Let’s say your nephew goes and gets a four bedroom house, is on the lease, and then says, I’m going to bring in three roommates, you could use PadSplit for those roommates, and you could house hack. He’s either leasing the house or perhaps he’s buying it, whatever the case, and then it’s a weekly payment. Let’s say that they’re doing $200 a week. That’s not $800 a month. That’s $880 or something like that, $890 a month, right?
Atticus: 4.35 times the weekly payment.
Toby: Yeah. You get a little bit of juice there, right?
Atticus: Correct.
Toby: You could literally just run that through PadSplit, right?
Atticus: You could. We have a number of hosts who run an arbitrage model. The one caveat I would say is make sure whoever you are renting from understands what you were doing and that they’re okay with it. You never want to try to pull the wool over somebody’s eyes and run an arbitrage model without them knowing. They always find out. It’s better just to run it clean from the beginning. You could absolutely do that.
The other thing I would say is if you have a four-bedroom house, one of the major benefits of a rent-by-the-room model like PadSplit is let’s think about the formal dining room or a home office in that three or four-bedroom house.
In a traditional rental scenario, you’re never getting any additional income from renting that unit. The value is zero. Whereas when you’re renting by room, the conversion of a formal dining room or home office to a rentable bedroom is almost nothing.

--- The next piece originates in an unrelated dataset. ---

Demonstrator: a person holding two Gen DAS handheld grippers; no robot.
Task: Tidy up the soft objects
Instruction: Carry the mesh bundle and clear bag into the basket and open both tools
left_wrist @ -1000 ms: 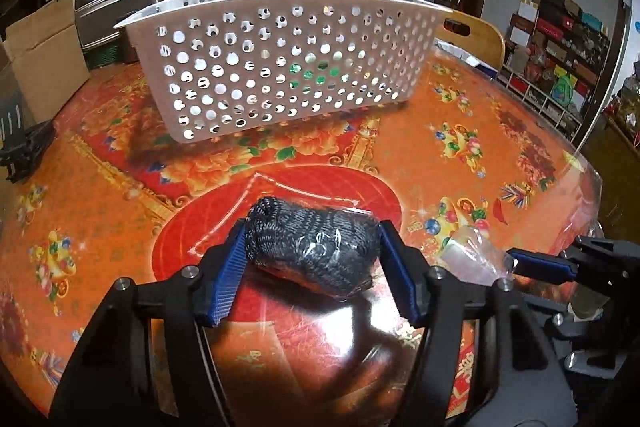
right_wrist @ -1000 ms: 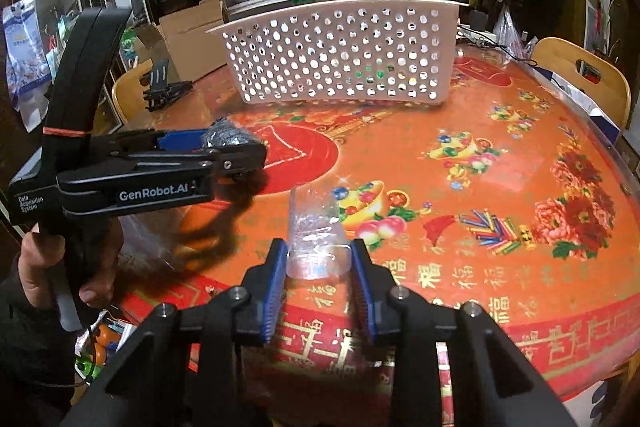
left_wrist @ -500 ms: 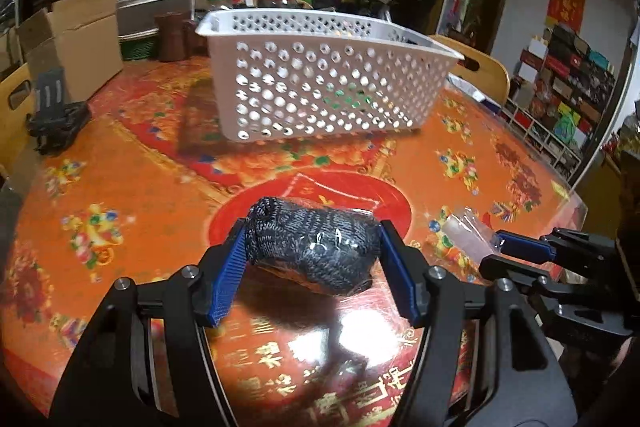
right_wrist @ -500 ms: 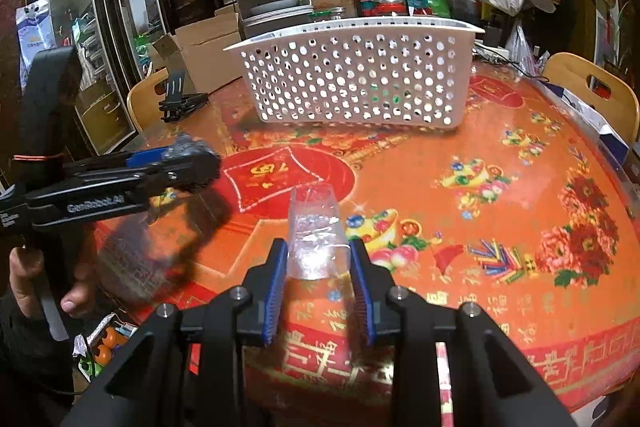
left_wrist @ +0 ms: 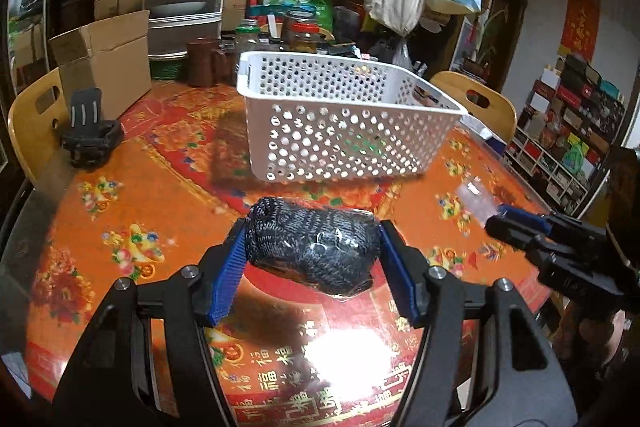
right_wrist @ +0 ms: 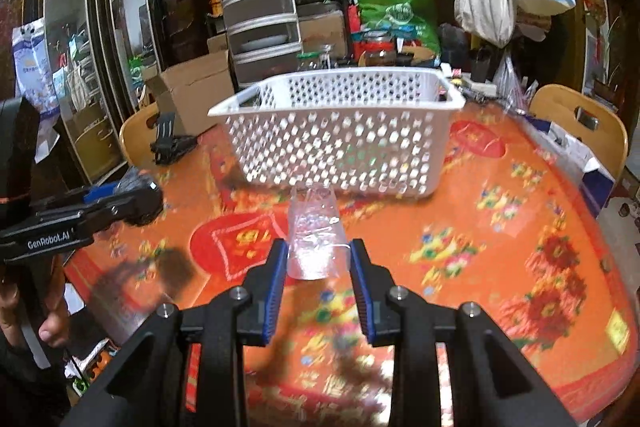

Now all of a sudden, that space, because you’re renting that room, can generate that $880 per month. Lo and behold, your cash flow jumps considerably. Where there is more inefficient space, you now have the capacity to rent that space and drive your net income while also addressing the lack of affordable housing options in the market.
Toby: Is that about average? You’re able to get about $200? Do you guys have an average, or do you track an average of what it is per week?
Atticus: Per room per week? Yeah, it’s probably $190 or so weekly right now on the average. Huge variation. A room in Miami is way different than a room in Atlanta or Jacksonville. A room in Denver is going to be way different than one in Houston.
I always encourage hosts to think about it on a relative basis. Look at whatever the apartment rents are in that local market or in a zip code even, and figure that for a studio or one bedroom apartment, your pricing on a furnished room is going to be somewhere around 60% or 70% of that cost.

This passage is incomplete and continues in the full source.